**Your task**: Go to the line in the entries below that holds "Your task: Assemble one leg" and repeat exactly from there through the line that holds "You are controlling", inclusive.

**Collected data entries**:
━━━━━━━━━━━━━━━━━━━━━━━━━━━━━━

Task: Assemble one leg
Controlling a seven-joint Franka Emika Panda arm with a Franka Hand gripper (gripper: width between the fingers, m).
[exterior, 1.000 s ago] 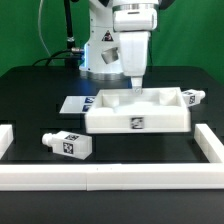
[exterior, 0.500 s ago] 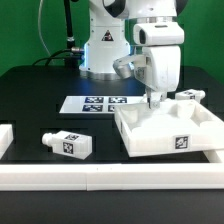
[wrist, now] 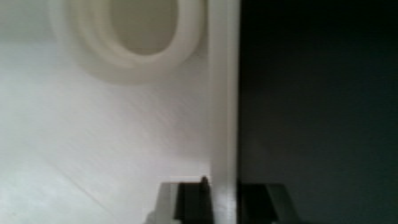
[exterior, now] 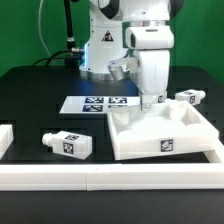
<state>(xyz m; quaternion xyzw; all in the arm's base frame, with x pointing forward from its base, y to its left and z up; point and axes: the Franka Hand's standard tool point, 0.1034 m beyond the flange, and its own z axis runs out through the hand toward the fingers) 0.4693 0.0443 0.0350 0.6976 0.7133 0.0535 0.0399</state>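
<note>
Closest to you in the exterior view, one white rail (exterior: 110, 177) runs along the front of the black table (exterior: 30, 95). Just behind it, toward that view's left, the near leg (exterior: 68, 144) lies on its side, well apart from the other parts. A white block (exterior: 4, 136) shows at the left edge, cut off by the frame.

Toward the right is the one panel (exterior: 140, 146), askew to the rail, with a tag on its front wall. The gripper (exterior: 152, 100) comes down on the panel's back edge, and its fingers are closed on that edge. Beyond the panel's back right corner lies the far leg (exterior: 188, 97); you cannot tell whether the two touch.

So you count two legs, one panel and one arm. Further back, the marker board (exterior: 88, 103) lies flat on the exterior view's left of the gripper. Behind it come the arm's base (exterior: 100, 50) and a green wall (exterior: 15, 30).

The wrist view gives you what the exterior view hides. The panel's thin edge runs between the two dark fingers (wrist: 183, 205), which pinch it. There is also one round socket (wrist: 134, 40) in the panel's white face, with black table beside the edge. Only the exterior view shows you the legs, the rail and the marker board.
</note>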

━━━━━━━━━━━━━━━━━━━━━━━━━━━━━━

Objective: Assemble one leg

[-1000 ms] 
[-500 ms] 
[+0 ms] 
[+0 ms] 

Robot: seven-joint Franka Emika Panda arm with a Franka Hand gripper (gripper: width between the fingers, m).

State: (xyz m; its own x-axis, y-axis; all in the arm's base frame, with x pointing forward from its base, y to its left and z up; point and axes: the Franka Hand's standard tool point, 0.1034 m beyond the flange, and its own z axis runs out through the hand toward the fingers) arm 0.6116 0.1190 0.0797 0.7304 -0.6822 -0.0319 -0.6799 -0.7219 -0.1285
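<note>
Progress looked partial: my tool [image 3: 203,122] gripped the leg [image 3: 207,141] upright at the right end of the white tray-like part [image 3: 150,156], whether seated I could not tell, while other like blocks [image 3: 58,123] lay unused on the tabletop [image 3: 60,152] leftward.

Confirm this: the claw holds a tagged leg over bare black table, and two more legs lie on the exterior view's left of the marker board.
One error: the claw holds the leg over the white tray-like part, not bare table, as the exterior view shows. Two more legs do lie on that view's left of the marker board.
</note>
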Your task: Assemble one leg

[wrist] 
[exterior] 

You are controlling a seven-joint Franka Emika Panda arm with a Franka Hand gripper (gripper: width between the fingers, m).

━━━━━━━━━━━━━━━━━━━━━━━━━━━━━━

**Result**:
Your task: Assemble one leg

[wrist] 
[exterior] 

You are controlling a seven-joint Franka Emika Panda arm with a Franka Hand gripper (gripper: width between the fingers, m).

No further output is expected for this exercise.